An artificial hurdle to employment, not a route in.
With all the kerfuffle about free buses, stricter rent controls, support for child care, and government groceries, Mr. Mamdani’s views on the minimum wage law have not been given the attention they deserve, slipping slyly below the radar.
The Mayor-elect of New York City opined, “When working people have more money in their pocket, the overall economy thrives… Right now, if you are earning a minimum wage in the city, you simply cannot afford to continue calling it your home. We have to change that.”
What is his plan? Under Mamdani’s proposal, the town’s minimum wage would improve to $20 per hour in 2027, $23.50 in 2028, $27 in 2029 and $30 in 2030. This is almost double the present minimum wage currently prevailing in the Big Apple, at $16.50.

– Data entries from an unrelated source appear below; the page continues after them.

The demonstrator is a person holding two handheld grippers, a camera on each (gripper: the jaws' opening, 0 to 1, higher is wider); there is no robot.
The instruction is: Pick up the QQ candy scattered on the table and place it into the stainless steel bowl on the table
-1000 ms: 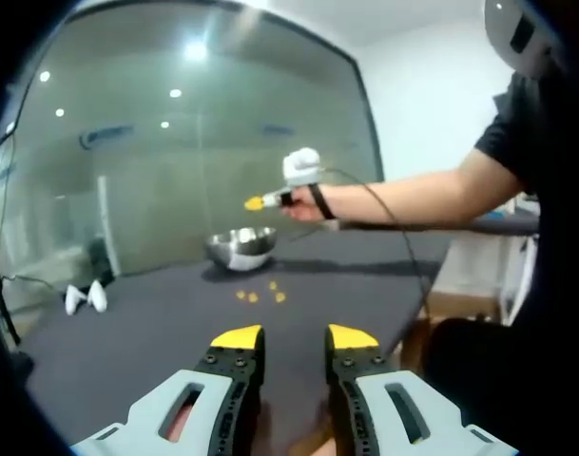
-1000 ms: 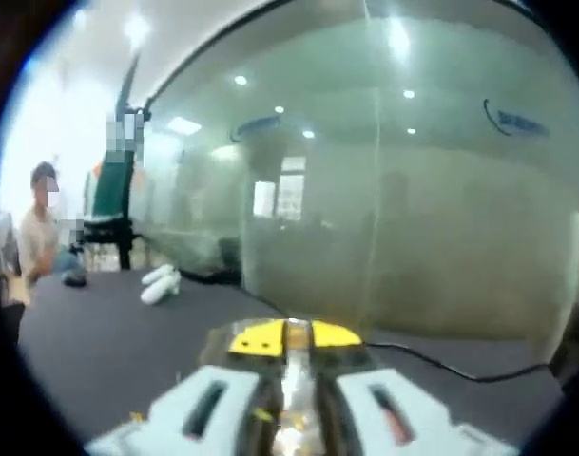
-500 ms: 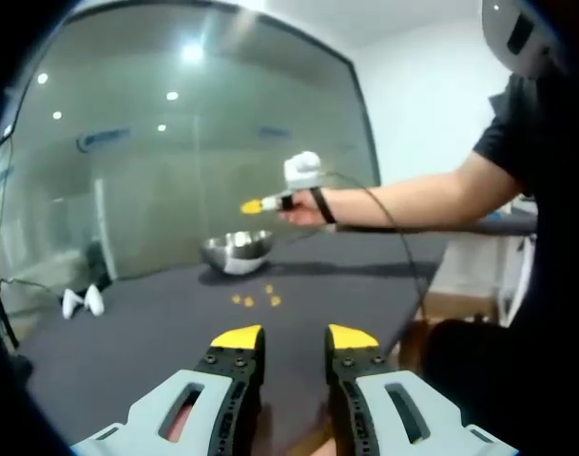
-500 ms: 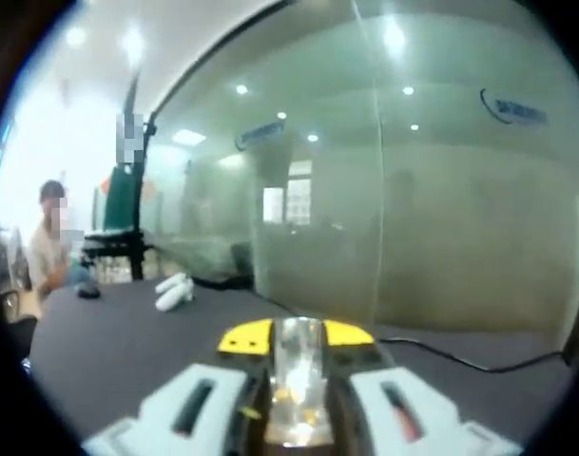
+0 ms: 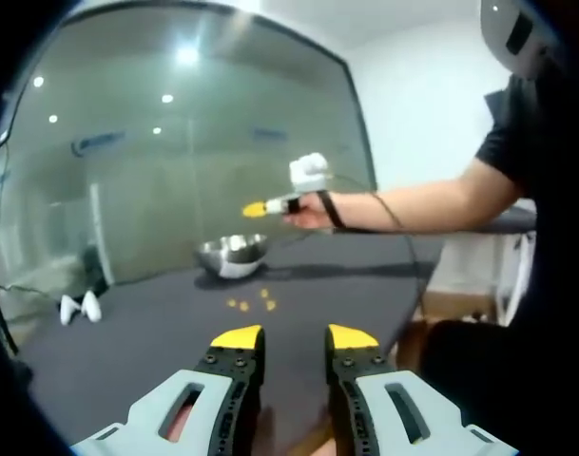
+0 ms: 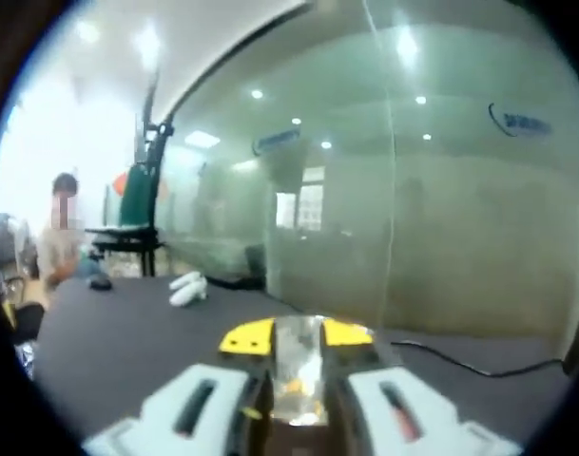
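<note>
The stainless steel bowl (image 5: 232,255) stands on the dark table (image 5: 156,332), with several small orange QQ candies (image 5: 251,303) scattered just in front of it. At the bottom of the left gripper view, my left gripper (image 5: 294,338) is open and empty, well short of the candies. My right gripper (image 5: 255,209), held by a hand on an outstretched arm, hovers above the bowl and slightly to its right. In the right gripper view, my right gripper (image 6: 297,334) is shut on a shiny-wrapped QQ candy (image 6: 297,380) lodged between the jaws.
A curved glass wall (image 5: 175,152) runs behind the table. Two white objects (image 5: 80,307) lie near the table's far left, also seen as white objects (image 6: 189,288). A black cable (image 6: 460,359) trails across the table. A person (image 6: 66,237) sits at the far end.
The right gripper has drifted slightly right and up above the bowl, still shut on the candy. Both views have shifted a little with the hands. The left gripper stays open.
</note>
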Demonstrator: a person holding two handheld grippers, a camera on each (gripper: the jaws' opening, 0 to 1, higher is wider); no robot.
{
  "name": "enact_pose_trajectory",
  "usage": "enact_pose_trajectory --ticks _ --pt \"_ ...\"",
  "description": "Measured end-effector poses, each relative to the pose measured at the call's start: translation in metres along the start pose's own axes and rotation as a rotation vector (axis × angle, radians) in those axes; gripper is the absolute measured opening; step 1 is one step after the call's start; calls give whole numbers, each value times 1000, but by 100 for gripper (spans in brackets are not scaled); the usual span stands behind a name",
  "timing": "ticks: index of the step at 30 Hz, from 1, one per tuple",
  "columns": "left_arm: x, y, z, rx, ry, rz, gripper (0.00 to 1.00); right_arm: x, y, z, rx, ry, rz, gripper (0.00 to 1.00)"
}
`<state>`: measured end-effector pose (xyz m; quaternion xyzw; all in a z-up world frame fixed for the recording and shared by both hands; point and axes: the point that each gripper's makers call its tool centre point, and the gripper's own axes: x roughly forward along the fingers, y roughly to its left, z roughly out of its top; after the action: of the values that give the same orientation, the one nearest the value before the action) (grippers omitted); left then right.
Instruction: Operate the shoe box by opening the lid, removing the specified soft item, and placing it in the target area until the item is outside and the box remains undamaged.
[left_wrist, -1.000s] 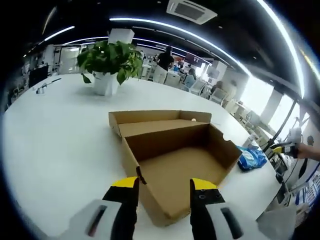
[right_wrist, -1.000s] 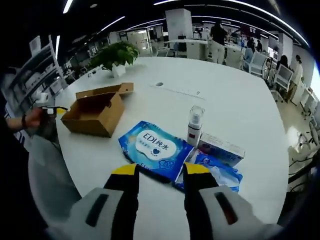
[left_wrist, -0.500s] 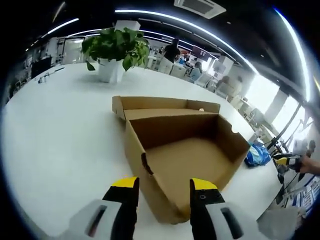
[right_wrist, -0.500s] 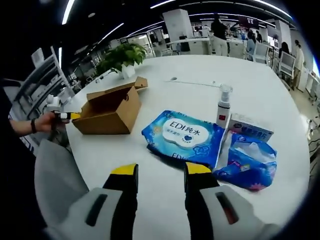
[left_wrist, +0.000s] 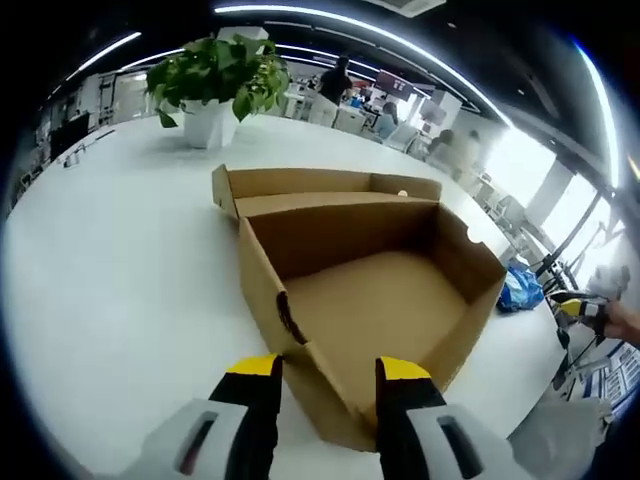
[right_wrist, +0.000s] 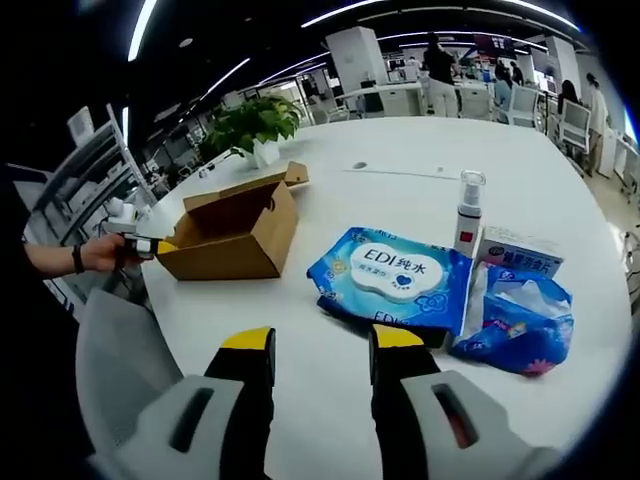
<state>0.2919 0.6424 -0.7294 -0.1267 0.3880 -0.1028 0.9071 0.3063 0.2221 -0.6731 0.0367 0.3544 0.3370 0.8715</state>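
Shoe box (left_wrist: 370, 300), lid folded back, interior bare; light, thin cardboard that would crease under a hard pinch, so I would take its wall edge gently. My left gripper (left_wrist: 320, 372) stands open, straddling the near corner, perhaps touching. Wipes pack (right_wrist: 395, 278), soft and slippery, lies on the table (right_wrist: 330, 370) before my open, empty right gripper (right_wrist: 318, 345).

Long white ceiling light strips (left_wrist: 330, 22) light both views brightly and evenly, and bend into arcs under strong fisheye distortion. In the left gripper view, a window (left_wrist: 515, 165) beyond the open brown cardboard shoe box (left_wrist: 360, 290) is blown out. Shadows on the glossy white desk (right_wrist: 400, 180) are faint. People behind the box look blurred.
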Motion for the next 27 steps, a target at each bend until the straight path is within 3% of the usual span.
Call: enact_pose_trajectory --ticks 12,19,21,27 --pt "-2 0 -2 61 39 -14 35 6 17 7 23 -44 24 35" --pt "-5 4 -3 144 65 -26 30 14 26 16 34 -59 44 35" --pt "-7 5 -3 185 78 -27 29 17 28 19 36 -61 48 35" --pt "-9 5 -6 200 84 -54 27 30 34 34 35 -73 66 36"
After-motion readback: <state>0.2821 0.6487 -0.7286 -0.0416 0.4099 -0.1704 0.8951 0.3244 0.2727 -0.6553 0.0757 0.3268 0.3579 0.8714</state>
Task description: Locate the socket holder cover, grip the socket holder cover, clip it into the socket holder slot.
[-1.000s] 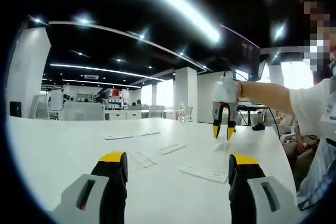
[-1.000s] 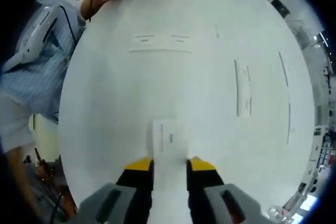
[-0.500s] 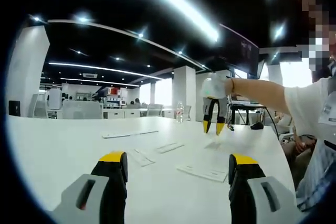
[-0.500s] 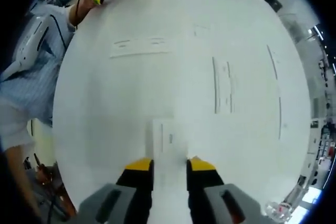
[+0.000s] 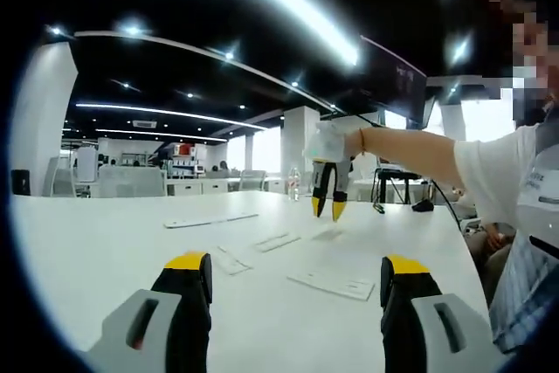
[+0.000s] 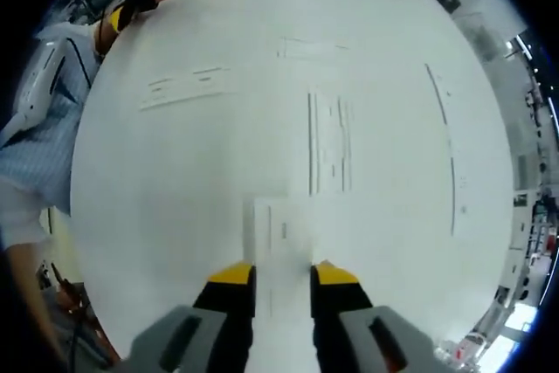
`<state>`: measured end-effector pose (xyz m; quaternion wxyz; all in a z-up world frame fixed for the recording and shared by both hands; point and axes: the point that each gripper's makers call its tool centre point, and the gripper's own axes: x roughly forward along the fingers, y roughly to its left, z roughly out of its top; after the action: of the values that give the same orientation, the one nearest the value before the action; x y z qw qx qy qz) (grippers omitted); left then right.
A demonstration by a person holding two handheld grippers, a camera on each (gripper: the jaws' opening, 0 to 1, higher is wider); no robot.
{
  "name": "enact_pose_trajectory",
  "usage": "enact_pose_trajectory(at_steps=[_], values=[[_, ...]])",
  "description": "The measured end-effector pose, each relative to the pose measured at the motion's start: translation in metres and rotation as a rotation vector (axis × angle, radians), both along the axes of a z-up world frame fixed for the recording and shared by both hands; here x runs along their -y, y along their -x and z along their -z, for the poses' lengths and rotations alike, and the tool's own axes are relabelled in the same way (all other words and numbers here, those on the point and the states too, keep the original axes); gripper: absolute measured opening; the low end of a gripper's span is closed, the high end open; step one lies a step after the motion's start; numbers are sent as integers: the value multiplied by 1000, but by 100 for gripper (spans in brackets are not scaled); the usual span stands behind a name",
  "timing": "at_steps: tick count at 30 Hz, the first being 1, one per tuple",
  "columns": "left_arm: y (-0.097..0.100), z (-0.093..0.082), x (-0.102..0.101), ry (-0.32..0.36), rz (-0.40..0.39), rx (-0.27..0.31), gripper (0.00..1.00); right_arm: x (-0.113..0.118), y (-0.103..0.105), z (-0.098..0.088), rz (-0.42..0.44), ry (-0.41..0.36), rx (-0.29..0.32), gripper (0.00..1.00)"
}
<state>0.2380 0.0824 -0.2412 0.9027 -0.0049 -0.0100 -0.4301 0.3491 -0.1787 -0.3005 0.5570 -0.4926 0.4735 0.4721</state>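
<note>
My right gripper (image 6: 282,275) is pinching the white socket holder cover (image 6: 281,238) at the bottom middle of the right gripper view, above the white table (image 6: 393,58). My left gripper (image 5: 293,272) is spread wide, holding nothing. Next I think I need to line the cover up with the long socket holder (image 6: 328,142) in the middle and clip it in.

R hand-held gripper (image 5: 328,208), clamping the cover (image 6: 281,231), shifts left across the bench (image 5: 105,251) vs 1 s ago, now above a slotted strip (image 6: 328,143).

Smooth matt white table (image 6: 175,216); flat white plastic-looking cover (image 6: 281,233).
</note>
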Motion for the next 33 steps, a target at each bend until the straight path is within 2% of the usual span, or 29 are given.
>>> enact_pose_trajectory(at_steps=[12,33], values=[[6,7,8,-42,34,-2,79,-3,-21,10,21,-3,-7,25],[10,14,12,-67,54,-11,79,0,-33,29,25,35,-34,25]])
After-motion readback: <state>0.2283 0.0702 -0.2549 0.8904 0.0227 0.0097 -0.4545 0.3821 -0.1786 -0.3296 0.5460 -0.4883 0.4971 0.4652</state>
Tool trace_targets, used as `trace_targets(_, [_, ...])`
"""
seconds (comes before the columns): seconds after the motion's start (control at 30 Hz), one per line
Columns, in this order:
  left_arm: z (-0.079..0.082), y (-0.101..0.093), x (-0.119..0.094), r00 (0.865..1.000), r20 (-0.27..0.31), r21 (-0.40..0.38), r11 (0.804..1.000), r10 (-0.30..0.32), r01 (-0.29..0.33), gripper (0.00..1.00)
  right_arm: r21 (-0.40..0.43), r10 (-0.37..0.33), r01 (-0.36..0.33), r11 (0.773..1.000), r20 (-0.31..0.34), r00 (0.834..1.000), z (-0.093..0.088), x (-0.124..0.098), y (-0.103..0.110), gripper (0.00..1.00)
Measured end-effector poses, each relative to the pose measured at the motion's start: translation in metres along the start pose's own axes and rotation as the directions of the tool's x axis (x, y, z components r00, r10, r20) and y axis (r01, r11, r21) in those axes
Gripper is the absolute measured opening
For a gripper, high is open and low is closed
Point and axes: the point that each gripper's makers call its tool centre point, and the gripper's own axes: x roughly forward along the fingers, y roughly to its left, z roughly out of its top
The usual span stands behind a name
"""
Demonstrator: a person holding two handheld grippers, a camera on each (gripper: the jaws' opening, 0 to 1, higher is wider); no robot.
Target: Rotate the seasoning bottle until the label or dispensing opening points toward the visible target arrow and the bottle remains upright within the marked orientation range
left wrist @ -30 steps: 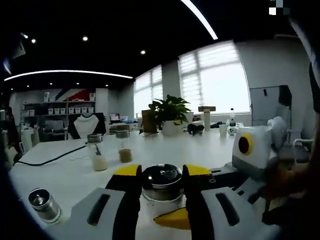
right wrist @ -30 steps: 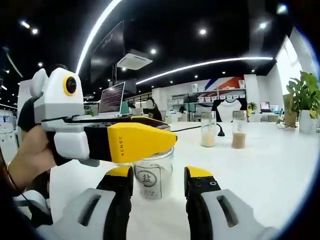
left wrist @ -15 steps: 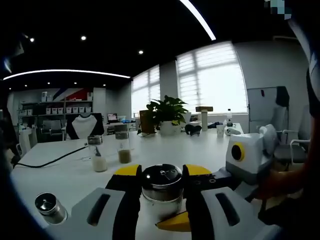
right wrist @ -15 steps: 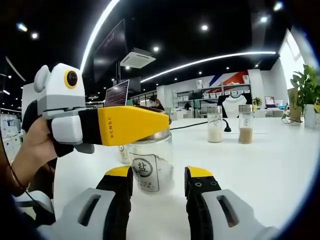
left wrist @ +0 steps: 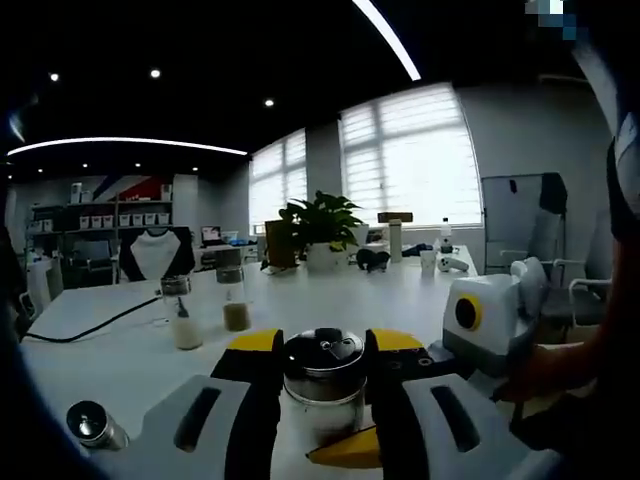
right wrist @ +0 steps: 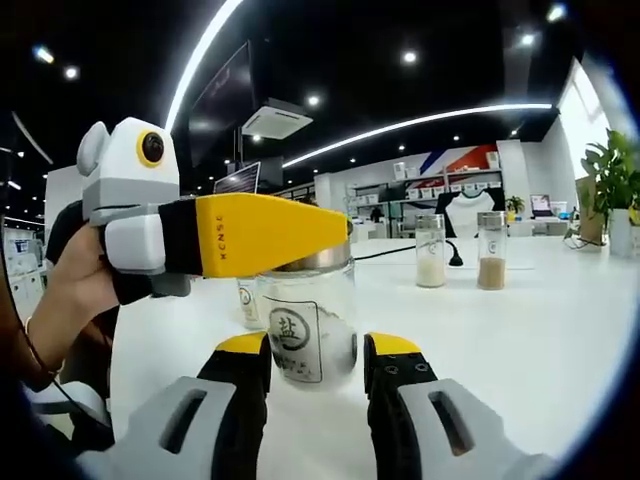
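A glass seasoning bottle [right wrist: 306, 325] with white powder and a paper label stands upright on the white table [right wrist: 520, 330]. Its label faces the right gripper view, slightly left of centre. In the left gripper view its metal lid [left wrist: 323, 362] sits between my left gripper's [left wrist: 324, 342] yellow-tipped jaws, which are shut on it. That same left gripper [right wrist: 225, 235] crosses the lid from the left in the right gripper view, held by a hand. My right gripper [right wrist: 315, 348] is open, its tips on either side of the bottle's lower body, touching nothing that I can make out. The right gripper [left wrist: 480, 320] also shows at the right.
Two more jars, one with white [right wrist: 430, 252] and one with brown contents [right wrist: 491, 250], stand further back. A small jar [right wrist: 247, 300] stands behind the held bottle. A metal-capped shaker [left wrist: 95, 425] lies at the near left, beside a black cable [left wrist: 80, 325]. A potted plant [left wrist: 320, 225] stands at the far edge.
The bottle looks larger and nearer between the right gripper's jaws than a second ago. The left gripper keeps its hold on the lid, and its view has drifted slightly.
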Motion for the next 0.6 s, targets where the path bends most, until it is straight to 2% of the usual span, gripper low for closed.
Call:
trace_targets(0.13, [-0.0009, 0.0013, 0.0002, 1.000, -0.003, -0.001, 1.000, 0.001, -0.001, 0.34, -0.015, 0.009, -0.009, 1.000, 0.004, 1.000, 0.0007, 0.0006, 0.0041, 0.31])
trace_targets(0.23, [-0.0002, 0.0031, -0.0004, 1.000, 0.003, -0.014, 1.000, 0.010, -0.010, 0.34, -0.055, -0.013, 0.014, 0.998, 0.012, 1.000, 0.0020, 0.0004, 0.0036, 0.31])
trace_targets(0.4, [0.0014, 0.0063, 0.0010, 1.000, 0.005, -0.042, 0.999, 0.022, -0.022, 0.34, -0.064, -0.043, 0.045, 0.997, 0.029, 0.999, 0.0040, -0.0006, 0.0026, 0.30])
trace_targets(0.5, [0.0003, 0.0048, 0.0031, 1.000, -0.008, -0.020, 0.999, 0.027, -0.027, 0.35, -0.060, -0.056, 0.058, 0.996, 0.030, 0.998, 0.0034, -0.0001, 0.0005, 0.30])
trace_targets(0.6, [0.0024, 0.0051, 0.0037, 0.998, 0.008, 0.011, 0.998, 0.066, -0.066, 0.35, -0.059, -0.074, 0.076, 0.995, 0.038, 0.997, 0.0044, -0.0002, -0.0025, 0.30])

Say what you will against this policy; it is a bold one, worthy of comparison, at least in terms of radicalism, to all of his other proposals. Just as Mamdani proved adept at coining phrases, $30 in ’30 has a nice poetic ring to it.
But there is something amiss here. You don’t hear Mr. Mandani postponing his plans regarding buses, kindergartens, rent control, groceries, etc., being phased in. Rather, his intention on day one of his administration is to implement them all at once. No grass will grow under any of his other initiatives. If the value of the minimum wage being raised is so obvious, why only phase in his supposed gift to the workers of the city? Why not enact it forthwith? Is he losing his radicalism in this one policy area?
The obvious answer is that he and his economic advisors are hoping that in the next five years inflation will proceed apace, and reduce the real value of his proposed new wage floor. If inflation doubled by 2030, then the real value of $30 per hour would be almost equal to what it is now. Buying power stays the same, but to the average person, they have more money in their bank account.
This is the nub of the issue: an apparent “increase” in the real value of the minimum wage will harm its supposed beneficiaries.
This is, of course, something the new Mayor should have learned in his Economics 101 class, if ever he took one that was not Marxist-oriented (he majored in Africana Studies, with a smattering of social justice and sociology).
The point is, the minimum wage law is not a floor, raising wages above the level stipulated by the enactment. Rather, it is a barrier over which one has to jump in order to get a job in the first place, and then to retain it.
Suppose that a worker’s discounted marginal revenue product, or productivity, is $25 per hour. This means that for every 60 minutes the employee is on the shop floor, or behind a desk, or repairing some machinery, the employer can add that amount, and none other, to his bottom line. If he is compelled by law, however, to pay such a person $30, he will lose $5 per hour.
That is not a paying proposition. That is not sustainable. Such a person will not be hired in the first place, and if he is, he will not be in the role for long. If not, and if the business firm keeps him on the payroll despite the logic of the foregoing, it will be inviting bankruptcy.
The minimum wage law, like it or not, is an attack upon the unskilled and semi-skilled people whose productivity level lies below that wage required by law. It consigns them to all but permanent unemployment.
If such legislation really could boost wages, all else held constant, then why stop at $30? Why not make it $300, or $3,000 per hour? Then we would all be rich. Then, everyone, skilled or not, could afford to live in Manhattan. Not even Bernie Sanders, Zohran Mamdani’s mentor, would go that far. That is to say, neither of these politicians understands the economic law we have been discussing.
Take another case in point. Many socialists buy into a lower teenaged minimum wage exception. For example, the minimum wage law in New York City, as mentioned above, is $16.50 per hour. But for those under 18, it is only a measly $13. Mamdani has not mentioned that he intends to repeal this exception, so we are entitled to deduce he supports it. It would be a stretch to suggest the new Mayor of NYC hates young people; indeed, they were amongst his most fervent supporters. What, then, accounts for this bifurcated minimum wage?
Obviously, it is that youngsters at $16.50 are all but unemployable. At $13, more of them can hop over this lower barrier into employment. But this is proof positive that even the supporters of this pernicious legislation, perhaps subconsciously, acknowledge that this law is an impediment to employment, not a floor, pushing up wages.